• WORK TO BE COMPLETED: Please restate exactly the lines of the data below, beginning with the line containing "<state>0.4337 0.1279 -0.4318" and ending with the last line.

• INFORMATION PROVIDED:

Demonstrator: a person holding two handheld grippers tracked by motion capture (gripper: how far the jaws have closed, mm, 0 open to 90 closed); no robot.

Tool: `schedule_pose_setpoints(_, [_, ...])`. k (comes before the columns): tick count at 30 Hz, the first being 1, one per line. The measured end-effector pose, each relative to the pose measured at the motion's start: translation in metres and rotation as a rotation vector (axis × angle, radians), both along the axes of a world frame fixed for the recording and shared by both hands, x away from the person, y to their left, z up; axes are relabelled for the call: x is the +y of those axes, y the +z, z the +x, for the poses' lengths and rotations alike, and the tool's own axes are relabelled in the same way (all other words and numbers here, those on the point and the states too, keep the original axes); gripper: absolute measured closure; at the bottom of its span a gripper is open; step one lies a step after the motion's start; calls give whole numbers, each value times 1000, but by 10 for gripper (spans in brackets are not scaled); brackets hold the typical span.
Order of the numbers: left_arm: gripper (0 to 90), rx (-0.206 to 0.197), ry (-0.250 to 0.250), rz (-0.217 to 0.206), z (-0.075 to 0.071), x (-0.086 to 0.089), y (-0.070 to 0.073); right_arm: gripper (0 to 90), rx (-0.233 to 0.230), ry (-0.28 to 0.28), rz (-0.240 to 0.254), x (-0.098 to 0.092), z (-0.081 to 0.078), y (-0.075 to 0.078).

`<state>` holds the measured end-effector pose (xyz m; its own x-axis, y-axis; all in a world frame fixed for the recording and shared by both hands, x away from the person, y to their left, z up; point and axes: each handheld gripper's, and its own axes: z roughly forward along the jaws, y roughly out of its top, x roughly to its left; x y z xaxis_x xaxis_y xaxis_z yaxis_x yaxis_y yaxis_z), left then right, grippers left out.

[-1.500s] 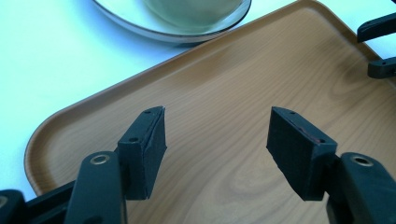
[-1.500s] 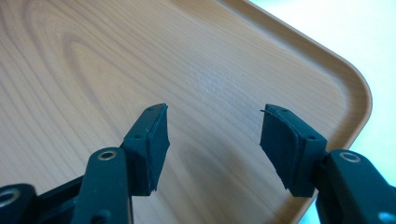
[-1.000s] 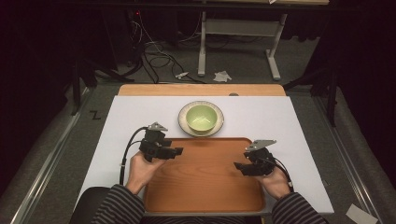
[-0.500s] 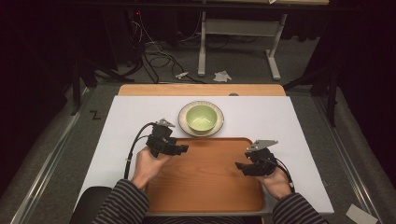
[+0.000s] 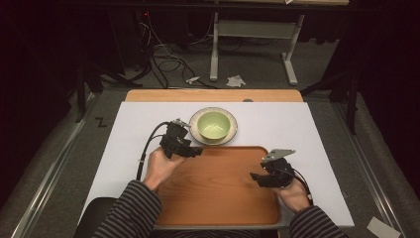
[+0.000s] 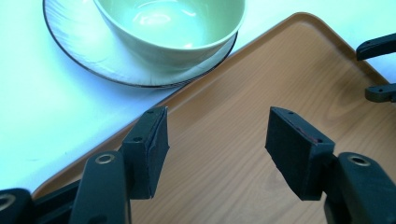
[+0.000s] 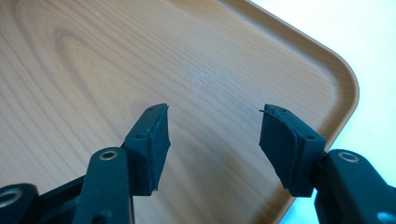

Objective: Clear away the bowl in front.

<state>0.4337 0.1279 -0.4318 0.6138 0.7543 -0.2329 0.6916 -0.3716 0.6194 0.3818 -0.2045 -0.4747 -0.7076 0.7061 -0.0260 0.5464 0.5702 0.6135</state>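
Observation:
A pale green bowl (image 5: 214,124) sits on a white plate with a dark rim (image 5: 198,136) at the back middle of the white table cover, just behind a wooden tray (image 5: 218,191). In the left gripper view the bowl (image 6: 173,23) and plate (image 6: 88,56) lie close ahead, above the tray's rim (image 6: 205,79). My left gripper (image 5: 194,150) hovers open over the tray's back left corner, nothing between its jaws (image 6: 215,135). My right gripper (image 5: 254,177) is open over the tray's right part, empty (image 7: 212,135).
The white cover (image 5: 129,144) borders the tray on both sides. A wooden strip (image 5: 213,95) runs along the table's far edge. Beyond it on the floor are cables (image 5: 168,64) and a desk frame (image 5: 247,44). The other gripper's jaw tips (image 6: 378,70) show at the right of the left gripper view.
My left gripper has moved right and away from me, from the white cover beside the tray to the tray's back left corner near the plate. The right gripper has stayed put.

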Motion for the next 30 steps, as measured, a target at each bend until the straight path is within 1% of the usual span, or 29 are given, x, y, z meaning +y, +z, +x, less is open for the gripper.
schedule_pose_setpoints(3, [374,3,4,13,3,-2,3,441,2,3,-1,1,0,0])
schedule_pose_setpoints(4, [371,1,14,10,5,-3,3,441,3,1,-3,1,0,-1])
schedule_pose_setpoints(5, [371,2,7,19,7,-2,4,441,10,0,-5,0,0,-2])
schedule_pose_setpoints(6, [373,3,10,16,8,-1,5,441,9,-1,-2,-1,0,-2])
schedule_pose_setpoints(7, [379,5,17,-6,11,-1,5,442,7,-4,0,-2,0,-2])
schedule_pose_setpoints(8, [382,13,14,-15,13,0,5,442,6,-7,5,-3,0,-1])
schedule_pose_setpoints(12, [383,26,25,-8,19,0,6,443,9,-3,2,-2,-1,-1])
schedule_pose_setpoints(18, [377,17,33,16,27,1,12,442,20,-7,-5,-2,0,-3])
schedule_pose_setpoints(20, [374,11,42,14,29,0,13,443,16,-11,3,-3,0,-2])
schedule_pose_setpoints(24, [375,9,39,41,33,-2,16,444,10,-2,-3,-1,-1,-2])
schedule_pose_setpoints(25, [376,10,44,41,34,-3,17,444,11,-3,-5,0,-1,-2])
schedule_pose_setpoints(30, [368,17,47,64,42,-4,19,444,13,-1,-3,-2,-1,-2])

• OUTPUT FOR THIS EXERCISE:
<state>0.4337 0.1279 -0.4318 0.6138 0.7543 -0.2329 0.6916 -0.3716 0.6194 0.3818 -0.2045 -0.4747 -0.7076 0.7061 -0.0260 0.5464 0.5702 0.6135</state>
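Observation:
A pale green bowl (image 5: 214,124) sits on a white plate with a dark rim (image 5: 198,136) at the back middle of the white table cover, just behind a wooden tray (image 5: 218,191). In the left gripper view the bowl (image 6: 173,23) and plate (image 6: 88,56) lie close ahead, above the tray's rim (image 6: 205,79). My left gripper (image 5: 194,150) hovers open over the tray's back left corner, nothing between its jaws (image 6: 215,135). My right gripper (image 5: 254,177) is open over the tray's right part, empty (image 7: 212,135).
The white cover (image 5: 129,144) borders the tray on both sides. A wooden strip (image 5: 213,95) runs along the table's far edge. Beyond it on the floor are cables (image 5: 168,64) and a desk frame (image 5: 247,44). The other gripper's jaw tips (image 6: 378,70) show at the right of the left gripper view.
My left gripper has moved right and away from me, from the white cover beside the tray to the tray's back left corner near the plate. The right gripper has stayed put.
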
Motion for the next 30 steps, as measured, a target at each bend until the straight path is within 1% of the usual span, or 29 are given, x, y, z meaning +y, +z, +x, less is open for the gripper.
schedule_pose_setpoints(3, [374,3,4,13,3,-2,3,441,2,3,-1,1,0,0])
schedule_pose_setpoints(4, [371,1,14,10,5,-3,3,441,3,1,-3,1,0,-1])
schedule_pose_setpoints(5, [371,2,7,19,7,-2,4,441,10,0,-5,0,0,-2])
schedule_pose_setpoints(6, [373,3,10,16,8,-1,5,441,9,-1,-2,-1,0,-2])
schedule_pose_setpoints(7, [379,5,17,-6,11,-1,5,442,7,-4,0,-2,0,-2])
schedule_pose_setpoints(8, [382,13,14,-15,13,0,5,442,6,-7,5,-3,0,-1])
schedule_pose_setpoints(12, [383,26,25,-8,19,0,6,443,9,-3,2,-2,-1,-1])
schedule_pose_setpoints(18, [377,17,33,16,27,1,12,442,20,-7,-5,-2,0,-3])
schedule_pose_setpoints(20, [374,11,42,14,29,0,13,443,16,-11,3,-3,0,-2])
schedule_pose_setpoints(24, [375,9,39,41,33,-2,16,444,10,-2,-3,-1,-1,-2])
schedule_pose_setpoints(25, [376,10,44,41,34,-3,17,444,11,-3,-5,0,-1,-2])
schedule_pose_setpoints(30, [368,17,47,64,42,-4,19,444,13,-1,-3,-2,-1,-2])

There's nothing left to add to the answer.